Fatores de incerteza e condução monetária
A cautela do comitê em manter um ritmo moderado de queda nos juros está diretamente vinculada aos desdobramentos dos conflitos no Oriente Médio, que elevaram os custos de combustíveis e alimentos, pressionando a inflação. O Banco Central destacou que a volatilidade nas cotações de commodities exige serenidade na condução da política monetária. O objetivo fundamental permanece a convergência da inflação para a meta estabelecida pelo Conselho Monetário Nacional (CMN), fixada em 3% com margem de tolerância.

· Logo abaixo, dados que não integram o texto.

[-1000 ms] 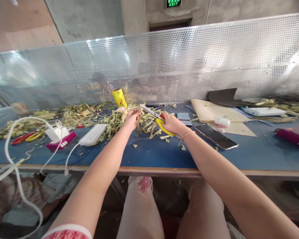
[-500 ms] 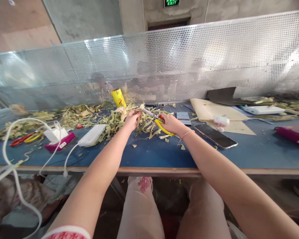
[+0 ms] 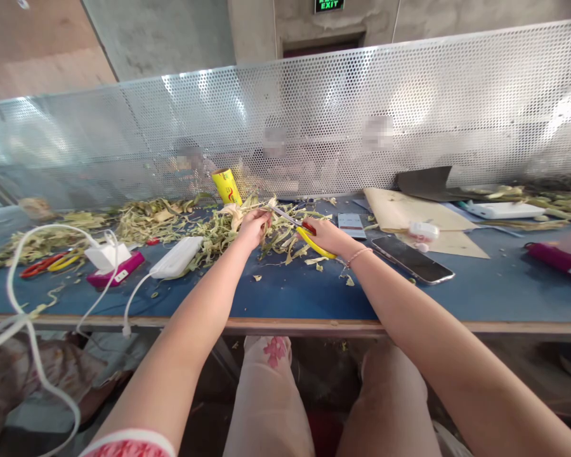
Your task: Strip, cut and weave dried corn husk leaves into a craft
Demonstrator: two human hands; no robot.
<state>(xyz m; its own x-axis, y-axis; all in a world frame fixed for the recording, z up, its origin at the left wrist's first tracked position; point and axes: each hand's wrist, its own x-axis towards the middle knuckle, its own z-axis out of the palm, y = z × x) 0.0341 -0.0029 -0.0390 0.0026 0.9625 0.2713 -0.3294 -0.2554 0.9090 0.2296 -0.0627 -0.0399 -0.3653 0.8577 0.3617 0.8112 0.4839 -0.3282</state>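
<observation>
- My left hand (image 3: pixel 253 226) is clenched on a leaf strip (image 3: pixel 268 204), just right of the yellow tube (image 3: pixel 227 185); I can't see inside the tube.
- My right hand (image 3: pixel 327 236) grips the scissors (image 3: pixel 301 227), further right of the tube.
- Their long axis runs diagonally, with the blades pointing back-left toward the tube and the tips at the strip.

One camera sits on the person's head. It looks forward and down along both arms. The left hand (image 3: pixel 253 227) and right hand (image 3: pixel 326 236) are in the middle of the picture, over the blue table (image 3: pixel 285 298). The knees (image 3: pixel 271 387) show close at the bottom. The mesh wall (image 3: pixel 409 108) stands across the table, near the top.
</observation>
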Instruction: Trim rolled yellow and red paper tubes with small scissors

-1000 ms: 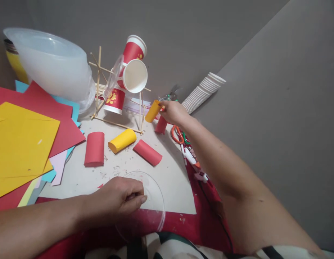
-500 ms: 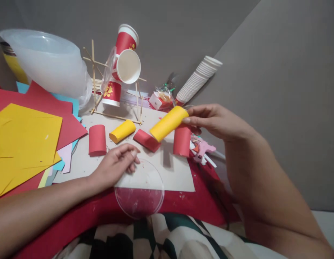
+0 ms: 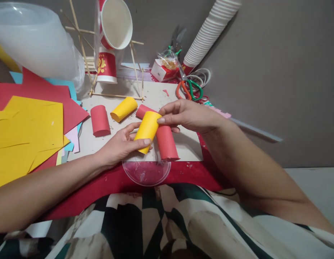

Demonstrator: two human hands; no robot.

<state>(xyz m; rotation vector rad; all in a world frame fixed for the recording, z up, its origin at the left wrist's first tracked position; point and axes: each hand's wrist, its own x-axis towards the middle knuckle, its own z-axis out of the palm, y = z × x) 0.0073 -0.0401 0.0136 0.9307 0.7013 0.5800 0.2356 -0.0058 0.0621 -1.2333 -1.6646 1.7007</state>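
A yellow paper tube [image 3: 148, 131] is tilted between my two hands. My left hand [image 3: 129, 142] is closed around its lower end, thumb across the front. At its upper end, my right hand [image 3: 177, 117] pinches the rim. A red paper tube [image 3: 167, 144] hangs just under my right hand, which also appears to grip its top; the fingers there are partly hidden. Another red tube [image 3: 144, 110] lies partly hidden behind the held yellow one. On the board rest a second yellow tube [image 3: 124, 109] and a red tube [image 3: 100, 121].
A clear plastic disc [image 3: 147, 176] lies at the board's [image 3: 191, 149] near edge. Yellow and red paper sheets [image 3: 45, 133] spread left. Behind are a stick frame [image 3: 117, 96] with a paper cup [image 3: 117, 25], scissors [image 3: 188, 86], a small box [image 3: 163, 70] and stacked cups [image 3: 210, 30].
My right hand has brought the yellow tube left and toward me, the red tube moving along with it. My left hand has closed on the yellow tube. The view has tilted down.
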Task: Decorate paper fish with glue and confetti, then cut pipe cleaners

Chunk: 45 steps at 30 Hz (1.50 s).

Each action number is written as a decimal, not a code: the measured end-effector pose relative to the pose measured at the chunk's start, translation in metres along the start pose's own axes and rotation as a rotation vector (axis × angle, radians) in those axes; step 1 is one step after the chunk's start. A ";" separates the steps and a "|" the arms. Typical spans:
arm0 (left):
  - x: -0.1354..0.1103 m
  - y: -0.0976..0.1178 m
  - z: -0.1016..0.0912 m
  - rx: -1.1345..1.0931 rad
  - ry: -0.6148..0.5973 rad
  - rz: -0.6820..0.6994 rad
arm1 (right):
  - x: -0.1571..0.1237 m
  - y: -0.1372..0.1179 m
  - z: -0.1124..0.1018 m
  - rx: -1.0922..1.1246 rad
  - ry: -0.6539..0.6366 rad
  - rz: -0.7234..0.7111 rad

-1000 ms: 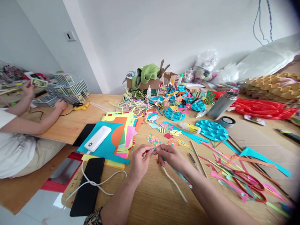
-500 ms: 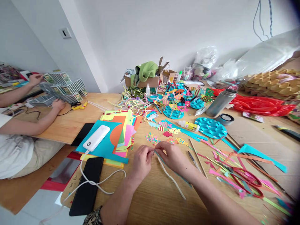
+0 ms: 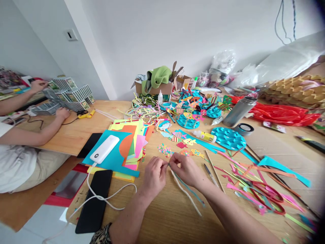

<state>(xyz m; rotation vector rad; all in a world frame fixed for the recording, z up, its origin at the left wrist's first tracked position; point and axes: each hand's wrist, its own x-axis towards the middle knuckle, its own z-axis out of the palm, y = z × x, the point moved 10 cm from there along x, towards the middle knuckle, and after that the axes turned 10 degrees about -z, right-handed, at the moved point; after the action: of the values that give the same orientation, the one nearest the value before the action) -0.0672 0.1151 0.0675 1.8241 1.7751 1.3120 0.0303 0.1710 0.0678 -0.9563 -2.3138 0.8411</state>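
My left hand [image 3: 154, 176] and my right hand [image 3: 186, 169] meet over the wooden table [image 3: 167, 217], fingertips pinched together on the end of a thin blue paper strip [image 3: 191, 191]. A white cord-like strip [image 3: 186, 196] trails from the same pinch toward me across the table. Small colourful paper fish [image 3: 190, 141] and a patch of confetti [image 3: 164, 149] lie just beyond my fingers.
A stack of coloured paper [image 3: 129, 142] with a white power bank [image 3: 105, 149] sits to the left, a black phone [image 3: 94, 200] nearer. Blue paper discs [image 3: 228, 138], a glue bottle [image 3: 205, 136], a metal flask [image 3: 239, 111] and loose strips [image 3: 256, 189] fill the right. Another person's arms [image 3: 33, 135] work at far left.
My hands have stayed pinched together at the strip end. The blue strip now shows more clearly beside the white cord. The view shifted slightly since the earliest frame.
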 end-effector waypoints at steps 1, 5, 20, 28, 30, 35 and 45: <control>0.000 0.000 -0.001 -0.010 0.013 -0.002 | 0.000 0.002 0.001 0.058 0.013 0.007; -0.001 -0.002 -0.008 -0.075 0.070 -0.025 | 0.003 0.007 0.007 0.199 0.041 0.009; 0.005 -0.043 0.001 -0.639 0.002 -0.426 | -0.127 0.095 -0.091 -0.452 -0.326 0.095; -0.008 -0.032 0.036 -0.825 -0.226 -0.574 | -0.087 0.007 -0.064 -0.365 -0.004 -0.187; -0.012 -0.029 0.044 -0.838 -0.275 -0.599 | -0.066 -0.020 -0.039 -0.252 0.012 -0.257; -0.015 -0.030 0.053 -0.841 -0.300 -0.640 | -0.045 -0.034 -0.017 -0.265 0.089 -0.330; -0.016 -0.039 0.057 -0.712 -0.293 -0.649 | -0.046 -0.042 -0.007 -0.471 0.107 -0.471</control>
<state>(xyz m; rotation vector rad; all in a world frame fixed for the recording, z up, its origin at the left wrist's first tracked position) -0.0475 0.1307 0.0006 0.8894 1.3171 1.1188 0.0453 0.1159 0.0928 -0.5618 -2.5361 0.0520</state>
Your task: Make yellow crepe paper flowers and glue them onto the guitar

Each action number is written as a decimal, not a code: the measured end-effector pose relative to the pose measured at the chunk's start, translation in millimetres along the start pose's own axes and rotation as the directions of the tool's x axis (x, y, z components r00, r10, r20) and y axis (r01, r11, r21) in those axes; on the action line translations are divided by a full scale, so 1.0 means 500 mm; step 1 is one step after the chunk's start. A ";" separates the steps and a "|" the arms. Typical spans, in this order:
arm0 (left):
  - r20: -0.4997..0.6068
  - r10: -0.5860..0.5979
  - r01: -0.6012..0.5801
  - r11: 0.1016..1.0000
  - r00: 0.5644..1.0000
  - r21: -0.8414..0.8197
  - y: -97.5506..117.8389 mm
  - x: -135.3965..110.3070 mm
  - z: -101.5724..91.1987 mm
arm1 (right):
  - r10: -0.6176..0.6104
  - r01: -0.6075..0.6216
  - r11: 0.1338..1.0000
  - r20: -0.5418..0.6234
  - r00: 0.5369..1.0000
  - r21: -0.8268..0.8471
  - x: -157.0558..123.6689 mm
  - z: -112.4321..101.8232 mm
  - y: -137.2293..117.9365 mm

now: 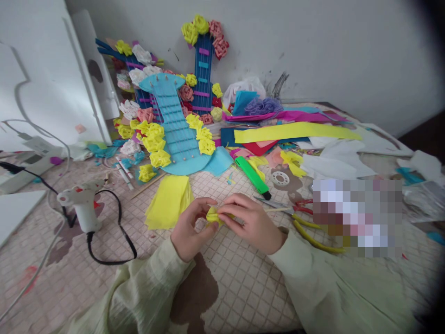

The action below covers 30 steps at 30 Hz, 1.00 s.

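Observation:
My left hand (192, 231) pinches a small folded yellow paper flower (212, 215) between thumb and fingers. From the other side, the fingertips of my right hand (252, 223) close on the same flower, partly covering it. A pale thin stick (276, 210) shows beyond my right hand; whether the hand touches it I cannot tell. Beside my left hand lies a stack of yellow paper sheets (167, 204). A light-blue paper guitar (177, 125), edged with yellow flowers, leans behind it. Above my right hand rests a green utility knife (252, 176).
A white glue gun (85, 204) with a black cord stands at left. To the right lie scissors (278, 204) and yellow-handled pliers (313, 236). A darker blue guitar (202, 69) leans on the wall. Yellow paper strip (295, 132) and white paper (337, 160) cover the back right.

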<state>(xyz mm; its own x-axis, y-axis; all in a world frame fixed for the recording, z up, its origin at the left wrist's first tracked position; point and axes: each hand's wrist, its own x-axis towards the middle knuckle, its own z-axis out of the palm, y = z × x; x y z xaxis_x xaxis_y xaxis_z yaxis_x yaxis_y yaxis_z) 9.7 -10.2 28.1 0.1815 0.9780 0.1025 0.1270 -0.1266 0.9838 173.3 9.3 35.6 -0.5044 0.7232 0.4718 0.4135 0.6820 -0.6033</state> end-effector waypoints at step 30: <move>-0.034 0.069 -0.071 0.996 0.997 -0.060 -0.010 -0.009 0.013 | 0.163 -0.144 0.971 -0.090 0.983 0.191 0.003 -0.002 -0.016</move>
<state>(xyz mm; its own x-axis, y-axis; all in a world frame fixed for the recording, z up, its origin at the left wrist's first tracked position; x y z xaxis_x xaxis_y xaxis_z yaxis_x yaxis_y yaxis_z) 14.4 -14.9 21.7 0.1564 0.9720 0.1751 0.0549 -0.1856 0.9811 170.2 4.9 41.6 -0.3599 0.8315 0.4231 0.3289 0.5375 -0.7765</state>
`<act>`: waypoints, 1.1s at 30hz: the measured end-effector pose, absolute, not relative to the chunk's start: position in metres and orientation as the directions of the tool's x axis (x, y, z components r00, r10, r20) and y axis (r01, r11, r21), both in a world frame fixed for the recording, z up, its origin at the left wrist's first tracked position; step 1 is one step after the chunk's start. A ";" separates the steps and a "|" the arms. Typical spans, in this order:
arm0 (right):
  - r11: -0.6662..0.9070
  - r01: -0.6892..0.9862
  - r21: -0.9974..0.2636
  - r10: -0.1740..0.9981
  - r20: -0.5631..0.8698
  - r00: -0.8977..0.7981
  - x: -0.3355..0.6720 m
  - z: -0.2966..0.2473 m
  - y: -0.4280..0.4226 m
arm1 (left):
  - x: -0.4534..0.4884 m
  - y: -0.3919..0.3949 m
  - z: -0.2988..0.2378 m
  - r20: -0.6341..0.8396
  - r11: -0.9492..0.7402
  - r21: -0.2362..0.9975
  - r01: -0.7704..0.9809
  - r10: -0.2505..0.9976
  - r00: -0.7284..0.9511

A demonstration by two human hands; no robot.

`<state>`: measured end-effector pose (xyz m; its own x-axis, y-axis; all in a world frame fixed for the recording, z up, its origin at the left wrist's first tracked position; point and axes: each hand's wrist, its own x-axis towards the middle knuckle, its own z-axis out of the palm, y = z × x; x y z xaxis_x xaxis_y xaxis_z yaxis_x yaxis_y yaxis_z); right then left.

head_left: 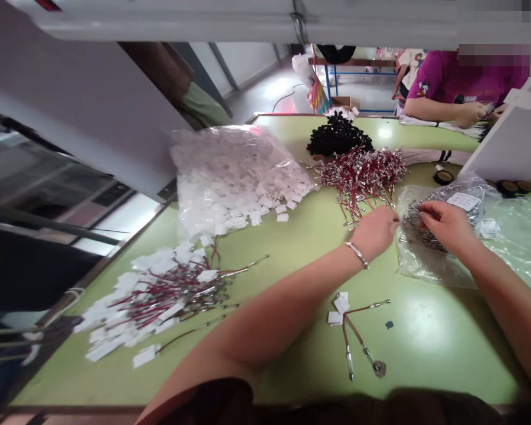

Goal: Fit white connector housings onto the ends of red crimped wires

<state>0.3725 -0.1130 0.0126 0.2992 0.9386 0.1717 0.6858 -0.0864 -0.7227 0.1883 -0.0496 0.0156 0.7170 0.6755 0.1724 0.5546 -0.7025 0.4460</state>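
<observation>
My left hand [374,231], with a silver bracelet on the wrist, is curled with its fingers pinched at the edge of a clear plastic bag [504,248] of small metal parts. My right hand [445,224] rests on that bag, fingers bent into the metal parts [418,231]; what either hand holds is too small to make out. Just beyond my hands lies a pile of red wires with metal ends [358,174]. Near the table's front lies a small finished bunch of red wires with white tags [351,327].
A green table [292,260] carries a big clear bag of white tags [234,177], a heap of tagged red wires [159,295] at left, a black wire pile [338,137], and tape rolls [442,176]. Another person in a purple shirt [464,79] works at the far right.
</observation>
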 end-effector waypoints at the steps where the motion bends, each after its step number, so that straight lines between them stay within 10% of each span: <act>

Cenário doméstico e inflação
No âmbito interno, o BC aponta sinais de resiliência no mercado de trabalho e uma aceleração da atividade econômica observada no primeiro trimestre do ano. Contudo, essa dinâmica contribuiu para o desancoramento das expectativas inflacionárias, que superam o teto da banda de tolerância. Projeções recentes, captadas pela pesquisa Focus, indicam que a inflação deve se manter elevada nos próximos anos, atingindo 5,30% em 2026 e 4,10% em 2027, o que impõe um desafio contínuo para o Comitê.
Perspectivas futuras
O Copom reiterou que o ritmo de futuros ajustes dependerá estritamente da evolução dos dados econômicos. A sinalização do comitê aponta para a busca de uma convergência da inflação à meta no primeiro trimestre de 2028. Para o Banco Central, a prudência é necessária tanto para assegurar a estabilidade de preços quanto para mitigar as flutuações da atividade econômica, mantendo um monitoramento rigoroso sobre o impacto da política fiscal doméstica nas projeções de inflação e no comportamento dos ativos financeiros.